I'm not sure I understand what you mean by this. Of course it can, that's the
whole purpose of psychology (and, more fashionably, neuroscience of course).
To me that sounds like saying _science_ can't answer these questions. Do note
that when I say "psychology" I mean strictly the scientific areas of whatever
comes in the bag labelled "psychology". Due to historical accidents the term
acquired a lot of BS pseudo-scientific baggage, and it's really a shame those
things can detract from a wealth of valuable hard results honest scientific
psychology uncovered.

The answer that developmental cognitive psychology, at least the theory I'm
referring to, gives is that "the mind" comes from the only place it can come
from: neural processes and the way they hook into environmental interactions
of the organism (social and physical). The key to understanding what gives
rise to "consciousness" is in understanding the role of language acquisition
in broader cognitive development.
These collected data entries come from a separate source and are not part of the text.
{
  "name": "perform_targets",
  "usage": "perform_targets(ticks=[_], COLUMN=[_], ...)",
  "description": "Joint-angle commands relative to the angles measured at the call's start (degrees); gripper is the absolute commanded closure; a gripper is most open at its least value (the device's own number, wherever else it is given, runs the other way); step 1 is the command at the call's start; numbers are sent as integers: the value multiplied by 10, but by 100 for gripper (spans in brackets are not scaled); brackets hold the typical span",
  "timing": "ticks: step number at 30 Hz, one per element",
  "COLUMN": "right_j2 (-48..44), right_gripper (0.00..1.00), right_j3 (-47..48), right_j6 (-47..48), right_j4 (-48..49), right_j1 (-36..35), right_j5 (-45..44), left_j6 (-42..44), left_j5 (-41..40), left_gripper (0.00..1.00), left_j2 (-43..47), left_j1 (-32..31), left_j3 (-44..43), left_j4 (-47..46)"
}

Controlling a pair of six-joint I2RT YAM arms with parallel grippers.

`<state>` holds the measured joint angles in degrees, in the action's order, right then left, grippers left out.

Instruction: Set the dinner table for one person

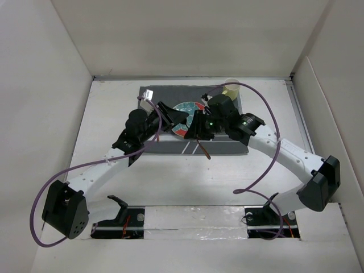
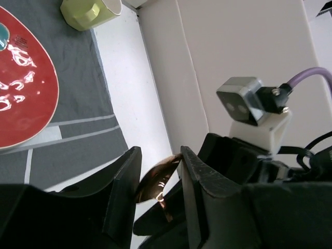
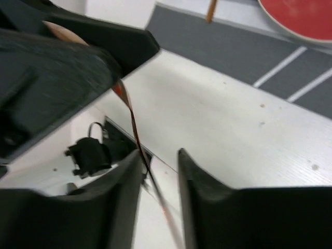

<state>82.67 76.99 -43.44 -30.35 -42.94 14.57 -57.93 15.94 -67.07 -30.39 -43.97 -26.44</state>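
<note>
A copper spoon [image 2: 155, 179] hangs in the air over the front of the dark grey placemat [image 1: 165, 145] on the white dinner table [image 1: 187, 176]. My left gripper [image 2: 160, 171] is shut on the spoon's bowl, which is wedged between both fingers. The thin handle [image 3: 132, 119] slants down from there and passes between the fingers of my right gripper [image 3: 158, 161]. It lies close to one finger, with a gap to the other, so that gripper is open around it. Both grippers meet above the red plate [image 1: 185, 107]; in the top view the handle [image 1: 205, 152] pokes out below them.
A pale green cup [image 1: 231, 87] stands at the placemat's back right corner, a small white object [image 1: 148, 94] at its back left. Another copper utensil's end [image 3: 211, 10] lies on the placemat near the plate [image 3: 301, 15]. White walls enclose the table on three sides.
</note>
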Motion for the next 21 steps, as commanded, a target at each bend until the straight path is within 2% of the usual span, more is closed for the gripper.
perform_targets(ticks=[1, 2, 3, 6, 7, 9, 11, 13, 17, 21], right_j2=[5, 6, 7, 2, 1, -6, -9, -14, -20, -36], right_gripper=[67, 70, 77, 86, 92, 94, 92, 82, 88, 71], right_j3=[32, 33, 34, 35, 34, 38, 37, 35, 25, 13], right_j6=[38, 38, 36, 29, 27, 23, 20, 20, 16, 12], right_j4=[-45, -45, -45, -34, -34, -33, -30, -31, -31, -34], right_j1=[-13, -18, -18, -24, -24, -24, -24, -24, -24, -24], right_j5=[-43, -43, -49, -54, -57, -67, -68, -67, -60, -77], left_j6=[10, 10, 10, 13, 14, 21, 26, 33, 36, 39], left_j5=[-3, -3, -1, -3, -5, -9, -14, -19, -22, -22], left_gripper=[100, 100, 100, 100, 100, 100, 100, 100, 100, 100], left_j2=[1, 0, -1, 0, 0, 3, 5, 10, 13, 17], left_j1=[-1, -1, -1, -1, -1, -1, -1, -1, -1, -1], left_j3=[-38, -38, -38, -39, -39, -38, -39, -40, -38, -37], left_j4=[-20, -20, -19, -14, -9, -3, 8, 15, 17, 19])
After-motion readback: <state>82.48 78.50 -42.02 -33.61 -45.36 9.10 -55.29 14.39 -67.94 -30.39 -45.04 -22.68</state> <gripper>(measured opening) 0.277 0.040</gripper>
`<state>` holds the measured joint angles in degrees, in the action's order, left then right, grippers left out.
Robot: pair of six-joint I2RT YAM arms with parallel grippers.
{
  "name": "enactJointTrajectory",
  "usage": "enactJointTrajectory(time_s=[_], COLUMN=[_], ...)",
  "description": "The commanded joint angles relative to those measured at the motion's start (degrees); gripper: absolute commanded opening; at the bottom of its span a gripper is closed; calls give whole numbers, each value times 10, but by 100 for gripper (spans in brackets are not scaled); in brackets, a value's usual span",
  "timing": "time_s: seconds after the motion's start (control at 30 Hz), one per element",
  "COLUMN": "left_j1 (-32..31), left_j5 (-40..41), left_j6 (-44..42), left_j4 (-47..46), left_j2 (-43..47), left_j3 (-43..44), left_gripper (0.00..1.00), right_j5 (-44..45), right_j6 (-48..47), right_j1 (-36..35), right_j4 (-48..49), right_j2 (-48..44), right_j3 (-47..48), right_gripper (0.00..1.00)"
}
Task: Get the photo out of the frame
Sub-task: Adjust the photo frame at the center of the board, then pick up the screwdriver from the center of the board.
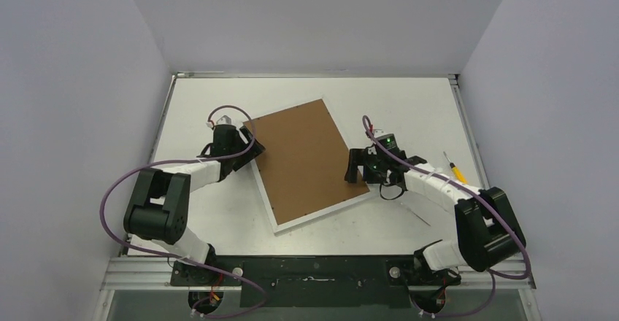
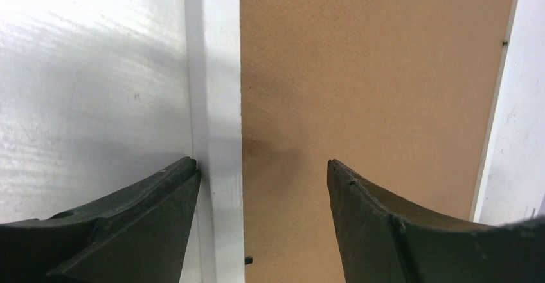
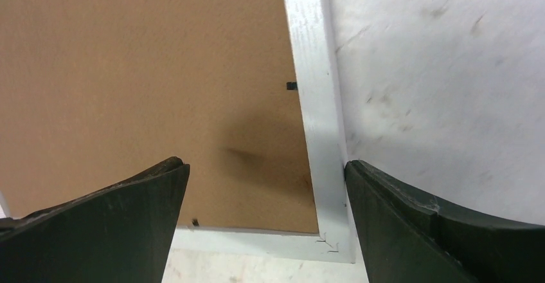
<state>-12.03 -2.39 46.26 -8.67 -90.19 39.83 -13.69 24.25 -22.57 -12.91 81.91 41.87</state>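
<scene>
Currently the left gripper (image 1: pixel 252 148) sits at the left edge of the large rectangular white-bordered frame (image 1: pixel 306 160), jaws apart, straddling its border. The frame lies face down on the white table (image 1: pixel 409 109), brown fibreboard back (image 2: pixel 373 90) upward, so the photo is hidden underneath. At its right edge the right gripper (image 1: pixel 355 166) straddles the border too, jaws wide apart. The frame is stiff and light, I judge; the small black tabs (image 3: pixel 291 85) along the rim seem the place to work, and the thin photo would crease easily.

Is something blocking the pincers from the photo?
Yes. The frame lies back up, and its brown backing board fills it, with small black tabs at the rim. No photo shows. The left pincer and right pincer stand open over its edges.
</scene>
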Motion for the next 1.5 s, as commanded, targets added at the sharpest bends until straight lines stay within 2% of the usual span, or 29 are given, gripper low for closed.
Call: enactJointTrajectory(time_s=[0.0, 0.2, 0.33, 0.67, 0.77, 0.87, 0.93, 1.13, 1.3, 1.47], left_j1=[-4, -6, -22, -47, -54, -57, -57, -58, -61, -61], left_j5=[-22, -33, -32, -6, -5, -4, -6, -54, -93, -52], left_j6=[-17, -41, -49, -43, -46, -48, -52, -60, -59, -63], left_j4=[-19, -24, -14, -22, -27, -35, -41, -62, -48, -49], left_j2=[-19, -38, -54, -70, -79, -87, -88, -103, -126, -84], left_j3=[45, 66, 82, 92, 99, 106, 108, 129, 158, 129], left_gripper=[69, 70, 65, 60, 59, 59, 59, 59, 60, 64], right_j5=[-24, -13, 20, 227, 286, 293, 302, 386, 342, 323], right_j6=[45, 99, 125, 172, 213, 273, 307, 346, 362, 409], right_j1=[-49, -121, -146, -144, -128, -89, -68, -52, -20, 8], right_j4=[-28, -25, -28, -146, -193, -214, -232, -309, -309, -337], right_j2=[-67, -106, -119, -205, -228, -264, -276, -238, -211, -199], right_j3=[-28, -62, -65, -21, -9, -25, -32, 8, -2, -1], right_gripper=[95, 95, 95, 92, 86, 80, 79, 75, 73, 72])
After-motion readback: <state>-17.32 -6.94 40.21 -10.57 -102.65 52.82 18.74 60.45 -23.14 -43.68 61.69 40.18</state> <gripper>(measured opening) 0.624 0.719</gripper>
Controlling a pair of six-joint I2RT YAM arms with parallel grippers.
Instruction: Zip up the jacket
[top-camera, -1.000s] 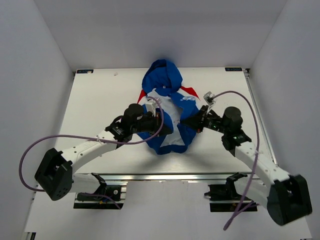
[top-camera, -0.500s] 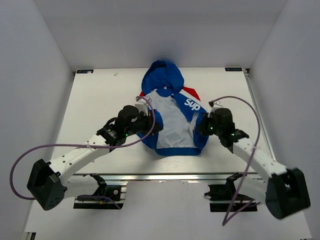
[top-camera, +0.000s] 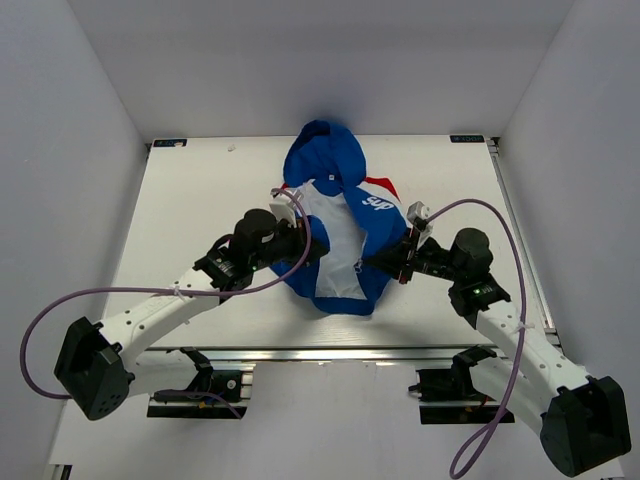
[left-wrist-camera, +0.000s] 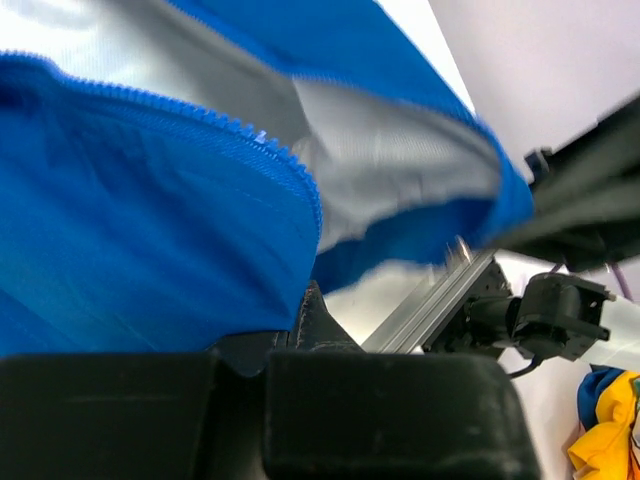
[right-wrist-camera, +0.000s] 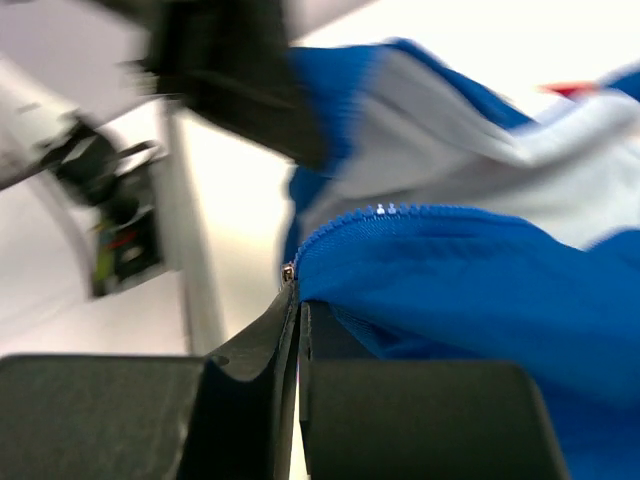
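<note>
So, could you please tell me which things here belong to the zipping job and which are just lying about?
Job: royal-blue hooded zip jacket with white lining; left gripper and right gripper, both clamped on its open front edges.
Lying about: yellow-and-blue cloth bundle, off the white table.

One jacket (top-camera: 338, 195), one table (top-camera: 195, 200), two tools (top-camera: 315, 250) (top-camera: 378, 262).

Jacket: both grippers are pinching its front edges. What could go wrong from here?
The right gripper pinches only the corner of the jacket front edge, at the jaw tips, so it may slip free. The left gripper grips fabric away from the zipper teeth; pulling could bunch the panels instead of aligning them.
</note>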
The point where a child utters it's first
words is neither the beginning nor the end of this extremely nuanced process.
In my first post I took it for granted it's understood that this is not just
armchair speculation, it's based on empirical data. As any good scientific
theory it's far from complete, maybe in some details is inaccurate but it's
certainly infinitely better that an endless philosophical debate (with strong
religious, or in the best case idealist, undertones) on what the mind is and
where it comes from.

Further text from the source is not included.